Me preparaba para mas de estos momentos incómodos.

-No te preocupes de nada Nessie, mientras que estés conmigo te voy a proteger con mi propia vida, tu ya formas gran parte de mi corazón, y lo sabes- dijo con una mirada melosa y una voz suave, lo que era poco común en él.

Mi corazón comenzó a latir muy fuerte y comencé a sudar, esto me ponía muy nerviosa.

-Gracias, pero no quiero que nadie arriesgue su vida por mi, no quiero que salgas lastimado de esta situación, no tendrías que haberte metido en esto.

- Pero lo hice, porque siento que debo hacerlo, no puedes detenerme en esto, lo sabes-

-Sí, sé que eres muy terco- dije mientras que los dos largábamos unas risitas para calmar la situación.

Poco a poco Jacob se fue acercando a mi, poco a poco nuestros ojos miraban de vez en cuando nuestras bocas y nuestras cabezas comenzaron a torcerse hacia un lado, no podía resistirme, tenía que besarlo…

- ¿Interrumpo algo? –dijo un voz femenina detrás de mí, la cual me sonaba muy familiar y odiosa

- ¿Tú qué haces aquí Denisse?- dijo Jacob mientras que los dos nos alejábamos uno del otro.

La rubia fastidiosa otra vez, ¡Como la odiaba!

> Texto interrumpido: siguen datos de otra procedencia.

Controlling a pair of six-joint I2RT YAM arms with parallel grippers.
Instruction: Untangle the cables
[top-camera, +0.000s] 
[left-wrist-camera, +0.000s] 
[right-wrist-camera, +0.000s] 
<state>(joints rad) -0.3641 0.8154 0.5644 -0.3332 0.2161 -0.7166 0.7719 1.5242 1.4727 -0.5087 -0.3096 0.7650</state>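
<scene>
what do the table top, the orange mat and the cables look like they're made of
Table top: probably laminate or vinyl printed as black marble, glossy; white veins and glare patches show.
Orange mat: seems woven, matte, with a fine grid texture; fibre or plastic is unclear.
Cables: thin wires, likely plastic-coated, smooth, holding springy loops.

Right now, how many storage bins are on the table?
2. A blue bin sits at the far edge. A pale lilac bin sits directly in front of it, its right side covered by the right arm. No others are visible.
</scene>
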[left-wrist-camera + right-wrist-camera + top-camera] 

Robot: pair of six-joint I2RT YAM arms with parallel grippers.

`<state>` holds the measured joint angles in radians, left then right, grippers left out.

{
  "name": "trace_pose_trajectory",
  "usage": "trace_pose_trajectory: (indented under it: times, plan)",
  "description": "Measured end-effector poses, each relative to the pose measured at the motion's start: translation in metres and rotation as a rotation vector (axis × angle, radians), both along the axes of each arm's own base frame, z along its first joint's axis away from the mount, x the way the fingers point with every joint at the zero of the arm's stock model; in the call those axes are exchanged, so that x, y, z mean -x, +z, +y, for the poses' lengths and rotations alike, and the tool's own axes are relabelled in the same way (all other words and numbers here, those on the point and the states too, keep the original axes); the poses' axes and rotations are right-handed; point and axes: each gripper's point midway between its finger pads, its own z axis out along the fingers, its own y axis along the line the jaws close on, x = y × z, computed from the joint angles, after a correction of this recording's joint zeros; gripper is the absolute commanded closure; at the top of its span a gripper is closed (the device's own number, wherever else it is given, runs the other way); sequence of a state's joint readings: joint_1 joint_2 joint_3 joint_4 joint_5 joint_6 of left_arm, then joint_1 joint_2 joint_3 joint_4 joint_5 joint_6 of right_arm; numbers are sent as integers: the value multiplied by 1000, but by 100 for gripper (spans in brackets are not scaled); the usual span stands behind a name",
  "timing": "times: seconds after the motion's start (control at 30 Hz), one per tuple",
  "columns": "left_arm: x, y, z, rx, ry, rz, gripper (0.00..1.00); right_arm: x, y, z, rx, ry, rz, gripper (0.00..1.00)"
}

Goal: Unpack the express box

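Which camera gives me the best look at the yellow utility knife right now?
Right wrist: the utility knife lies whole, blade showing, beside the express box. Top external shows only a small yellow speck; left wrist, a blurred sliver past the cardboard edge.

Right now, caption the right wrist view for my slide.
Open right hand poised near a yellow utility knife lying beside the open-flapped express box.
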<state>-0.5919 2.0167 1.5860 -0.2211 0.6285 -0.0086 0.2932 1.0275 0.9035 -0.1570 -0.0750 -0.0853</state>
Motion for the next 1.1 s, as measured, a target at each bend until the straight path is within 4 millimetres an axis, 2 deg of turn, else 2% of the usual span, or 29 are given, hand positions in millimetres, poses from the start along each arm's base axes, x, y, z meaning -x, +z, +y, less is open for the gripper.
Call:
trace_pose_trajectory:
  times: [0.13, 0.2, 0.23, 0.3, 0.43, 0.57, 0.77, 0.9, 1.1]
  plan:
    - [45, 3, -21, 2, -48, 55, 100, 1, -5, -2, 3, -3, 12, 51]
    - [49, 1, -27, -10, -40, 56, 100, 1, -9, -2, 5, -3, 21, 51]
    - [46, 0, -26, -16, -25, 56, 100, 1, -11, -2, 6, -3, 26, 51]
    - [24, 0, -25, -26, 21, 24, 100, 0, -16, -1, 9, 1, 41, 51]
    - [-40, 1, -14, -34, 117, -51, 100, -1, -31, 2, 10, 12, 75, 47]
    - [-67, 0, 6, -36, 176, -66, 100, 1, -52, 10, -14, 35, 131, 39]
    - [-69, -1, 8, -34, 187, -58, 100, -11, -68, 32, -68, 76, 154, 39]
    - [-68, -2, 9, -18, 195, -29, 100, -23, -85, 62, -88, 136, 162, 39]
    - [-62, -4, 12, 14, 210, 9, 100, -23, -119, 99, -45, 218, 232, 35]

Pero me había salvado el pellejo, me había salvado de la tentación.

- Bueno, pasaba por aquí, pero ya veo que me olvidaste fácilmente, con esta niña.

- Hey, ¿ quien te crees tu para llamarme así?...hueca

- ¿Cómo me llamaste? – dijo, su cara se puso roja y su piel se crispó

- Ve a la casa Nessie, yo me encargaré de esto- dijo Jacob al mismo tiempo que se situaba delante de mí.

- No, no iré esta chica necesita saber que tiene que irse, por su bien.

- ¡No! Nessie, ve para la casa-

No le hice caso, y al instante el cuerpo llameante de Denisse se transformó, rasgando toda su ropa, en un licántropo… me asustó, parecía poseída pero la hiba a enfrentar. Sabía que me metería en problemas pero ella los había causado.

- ¿Dijiste algo?- me dijo Jacob

- ¿Crees que tengo palabras para esto?- ahí fue cuando noté las cosquillas que tenía en mi mano, que estaba apoyada en el hombro de Jacob.

- ¡Mi don, claro!

- Bueno este momento no es el mejor para demostrar tu amor y preocupación hacia mi Nessie- dijo Jacob al lanzar una risita mientras que no perdía de vista a Denisse

- Eso es mentira, lo sabes- mis mejillas se tornaron de un color rojo y mi mano se soltó de él lo más rápido posible, no era tiempo para esas cosas.

- Alejate, ve para la casa. –dijo Jacob con esa voz alfa que tenía, y la verdad es que no me pude resistir.

Corrí a toda velocidad, aunque eso todavía no había vuelto.

Entré a la casa y Quil estaba durmiendo con la TV encendida, no lo quise despertar.

Me fijé por una de las ventanas de la casa y vi como Jacob le hablaba a esa loba enfurecida. Me dio miedo por él, temía que se hiciera daño.

Pero en vez de eso, no tuvo ni que cambiar en fase, solo habló durante unos cuantos minutos con ella y luego se alejó trotando.